In June 2011, former Director/Editor Michael Bibbo was nominated in the single camera editing category for the National Daytime Emmy Awards.,

NASA 360 has won numerous other awards, including four (4) Communicator Awards for overall program and editing, two (2) Omni Awards for overall program and editing, two (2) Davey Awards for overall program and editing, two Marcom Awards, and two Ava Awards, as well as two (2) Videographer awards, four additional (4) Telly awards (including the 30th Anniversary Telly Award for Overall Program and Editing), and two (2) EMPIXX awards.
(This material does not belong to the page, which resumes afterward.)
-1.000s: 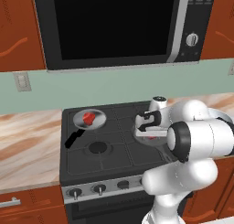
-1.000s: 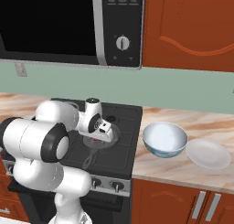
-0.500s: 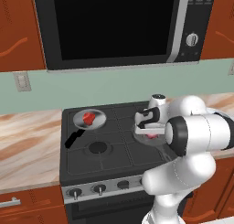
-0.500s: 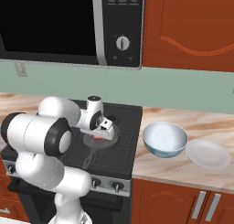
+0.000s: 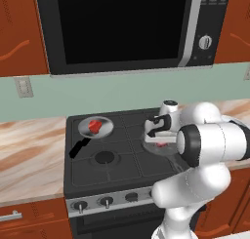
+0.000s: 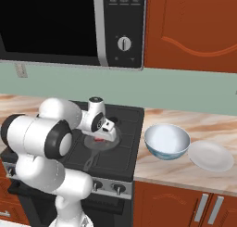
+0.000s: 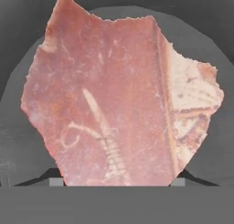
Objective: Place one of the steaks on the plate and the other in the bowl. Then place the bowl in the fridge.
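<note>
My claw [image 7: 117,182] sat low over the pink steak [image 7: 114,99] in the pan [image 5: 158,148]; fingertips flanked it, grip I couldn't tell.

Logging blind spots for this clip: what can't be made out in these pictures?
- Gripper closure on the pink steak: hand view, steak covers the fingertips; arm hides it in both base views.
- Pink steak's pan: right base view, mostly behind the hand.
- Red steak: left base view, too small for detail.
- Fridge: outside every frame.
</note>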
In 2010, former Director and first camera operator Michael Bibbo and 2nd camera operator, now Producer, Tom Shortridge won the 2nd place award for NASA Videographer of the Year in the production category.

On June 6, 2009, NASA 360 won the Emmy for non-news program editing from the National Capital Chesapeake Bay Chapter of the National Academy of Television Arts and Sciences, which includes 29 media outlets in Washington D.C., Virginia and Maryland.

NASA 360 has partnered with AMP International to air programs on airlines and cruise lines around the globe. Singapore Airlines, US Air, and Philippines Airlines air NASA 360 as an on-board entertainment option.

As of May 2013, the program had been downloaded nearly 14 million times from the NASA portal.